9 ENCONTROS, de Silvana Mâcedo

9 ENCONTROS

SILVADA MACÊDO

CURADORIA JULIANA CRISPE.

ESPAÇO FERNANDO BECK | DE 02 DE MAIO A 20 DE JUNHO

“Fomos, durante muito tempo, embalados com a história de que somos a humanidade. Enquanto isso – enquanto seu lobo não vem –, fomos nos alienando desse organismo de que somos parte, a Terra, e passamos a pensar que ele é uma coisa e nós, outra: a Terra e a humanidade. Eu não percebo onde tem alguma coisa que não seja natureza. Tudo é natureza. O cosmos é natureza. Tudo em que eu consigo pensar é natureza”, Ailton Krenak.

A exposição “9 Encontros”, de Silvana Macêdo, propõe pensar a ecologia decolonial, alinhada à perspectiva anunciada por Krenak, que concebe a humanidade como parte indissociável do cosmos e não nos vê como seres repartidos ou distantes da natureza. Ao mergulhar na Floresta Amazônica, para realizar a pesquisa de pós-doutorado intitulada Reflorestar a Si, a artista desenvolve uma série de trabalhos artísticos a partir de encontros com nove árvores amazônicas: Breuzinho (Protium heptaphyllum), Samaúma (Ceiba pentandra), Apuí (Ficus insipida), Castanheira (Bertholletia excelsa), Pau D’Arco (Handroanthus impetiginosus), Imburana de Cheiro (Amburana acreana), Mulateiro (Calycophyllum spruceanum), Massaranduba (Manilkara bidentata) e Carapanaúba (Aspidosperma nitidum).

Em sua jornada até encontrar cada uma destas espécies, Silvana buscou como fonte de pesquisa o conhecimento das comunidades ribeirinhas, seus saberes ancestrais a respeito das plantas. Iniciou um movimento de aprender a medicina da floresta com uma miríade de pessoas que cruzaram seu caminho, desde a equipe de botânicos do PDBFF-INPA¹, quanto mateiros, curandeiros e indígenas conhecedores de tradições originárias. Assim a artista busca dar forma e sentido à sua experiência, que nesta exposição se desdobra em pinturas, fotografias, instalação e audiovisuais. Não há como pensar em futuros emancipatórios sem reconhecer a importância para nossa sobrevivência de uma das bênçãos maiores do planeta, a Floresta Amazônica. Honrar a ancestralidade é também compreender, acolher e mover ações que colocam a experiência da vida como parte de um todo – plantas, humanos, animais, terra, oceanos.

Ao mesmo tempo, urge perceber que o capitalismo e a supremacia patriarcal branca colocada historicamente como o centro do mundo, e que aqui se instalou desde a colonização europeia, continua sendo um lugar de opressão racial, de gênero, da diversidade e dos ataques ao meio ambiente.
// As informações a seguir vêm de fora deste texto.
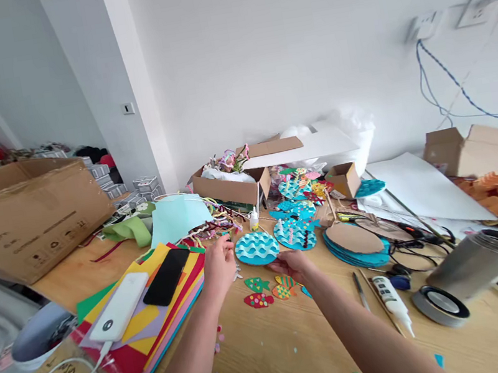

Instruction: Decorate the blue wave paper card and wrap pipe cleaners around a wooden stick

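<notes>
A round blue disc with pale wavy strips is held slightly tilted over the table. My right hand grips its lower right edge between thumb and fingers. My left hand is just left of the disc, apart from it, with fingers curled in a pinch; what they hold, if anything, is too small to make out. Below the disc lie small decorated paper fish, among them a red dotted fish and a green fish. Behind stands a small glue bottle. Another decorated blue disc lies to the right.
Coloured sheets carry a black phone and a white power bank on the left. At right are stacked cardboard discs, a white glue tube and a metal flask. A craft box stands behind.
</notes>
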Motion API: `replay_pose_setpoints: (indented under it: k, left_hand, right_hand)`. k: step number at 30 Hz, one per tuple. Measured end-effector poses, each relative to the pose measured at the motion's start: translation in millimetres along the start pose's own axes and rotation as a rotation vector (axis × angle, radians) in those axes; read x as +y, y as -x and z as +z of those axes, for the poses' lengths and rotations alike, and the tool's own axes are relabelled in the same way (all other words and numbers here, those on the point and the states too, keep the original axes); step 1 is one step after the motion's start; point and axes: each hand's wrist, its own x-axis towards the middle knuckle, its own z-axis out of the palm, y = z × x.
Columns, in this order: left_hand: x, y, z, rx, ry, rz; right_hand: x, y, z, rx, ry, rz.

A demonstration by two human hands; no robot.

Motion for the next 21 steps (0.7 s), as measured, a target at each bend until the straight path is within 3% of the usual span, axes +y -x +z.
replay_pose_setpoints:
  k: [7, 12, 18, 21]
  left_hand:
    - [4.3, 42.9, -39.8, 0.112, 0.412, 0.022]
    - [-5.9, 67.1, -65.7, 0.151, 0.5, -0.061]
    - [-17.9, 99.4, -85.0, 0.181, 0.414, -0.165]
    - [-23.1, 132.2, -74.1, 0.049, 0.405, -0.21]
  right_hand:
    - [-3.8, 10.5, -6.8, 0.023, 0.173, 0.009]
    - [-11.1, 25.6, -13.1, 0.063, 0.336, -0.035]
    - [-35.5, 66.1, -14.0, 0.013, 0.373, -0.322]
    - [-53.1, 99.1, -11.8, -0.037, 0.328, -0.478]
“A ecologia decolonial é uma crítica renovada das colonizações históricas e contemporâneas, bem como de seus legados, crítica que leva a sério as questões ecológicas do mundo. Em primeiríssimo lugar, trata-se de reconhecer que a relação colonial não se reduz a uma relação entre grupos de humanos. Ela compreende também relações específicas como não humanos, paisagens e terras por meio do habitar colonial da Terra. Isso significa que a emancipação da dominação colonial não pode ser pensada unicamente como uma mudança da relação de humanos com humanos, ela implica também uma transformação da relação colonial com as paisagens e com os não humanos, inclusive em suas formas escravagistas. A ecolologia decolonial é, portanto, um prolongamento ecológico das críticas existentes da fratura colonial”, Malcon Ferdinand (Uma ecologia decolonial – pensar a partir do mundo caribenho, 2022).
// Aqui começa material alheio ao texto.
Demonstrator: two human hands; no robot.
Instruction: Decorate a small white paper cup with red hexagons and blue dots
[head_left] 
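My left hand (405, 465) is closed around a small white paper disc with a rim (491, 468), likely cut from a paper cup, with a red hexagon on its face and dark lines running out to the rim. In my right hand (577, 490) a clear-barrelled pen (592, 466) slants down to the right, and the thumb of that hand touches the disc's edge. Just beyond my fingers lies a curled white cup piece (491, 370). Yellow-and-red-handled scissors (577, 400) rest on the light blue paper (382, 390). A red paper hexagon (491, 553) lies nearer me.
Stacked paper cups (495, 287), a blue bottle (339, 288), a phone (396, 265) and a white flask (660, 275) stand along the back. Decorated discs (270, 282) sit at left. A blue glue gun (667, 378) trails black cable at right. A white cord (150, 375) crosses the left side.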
Um habitar ecológico decolonial propõe indagar os sistemas, compor o mundo com o outro, indo além da ideia de aprender a viver junto, mas de ser em conjunto. Apontar as violências dos desmatamentos ao mesmo tempo em que percebe-se como parte da floresta, em sua exuberância, beleza e esplendor, inclui também fazer ecoar muitos dos gritos promovidos por artivismos²em que a arte torna-se lugar de contemplação e luta. Isso é o que Silvana Macêdo nos instiga a pensar em 9 Encontros. 

¹ PDBFF–INPA Projeto Dinâmica Biológica de Fragmentos Florestais, do Instituto Nacional de Pesquisas Amazônicas. https://pdbf.org.br/index.php/apresentacao/quem-somos.
² O artivismo delimita o âmbito de ação que parte do individual, passa pelo coletivo e alcança insuspeitados espaços no qual se localiza o outro. Esta prática desloca o cenário da arte e da política para o espaço público.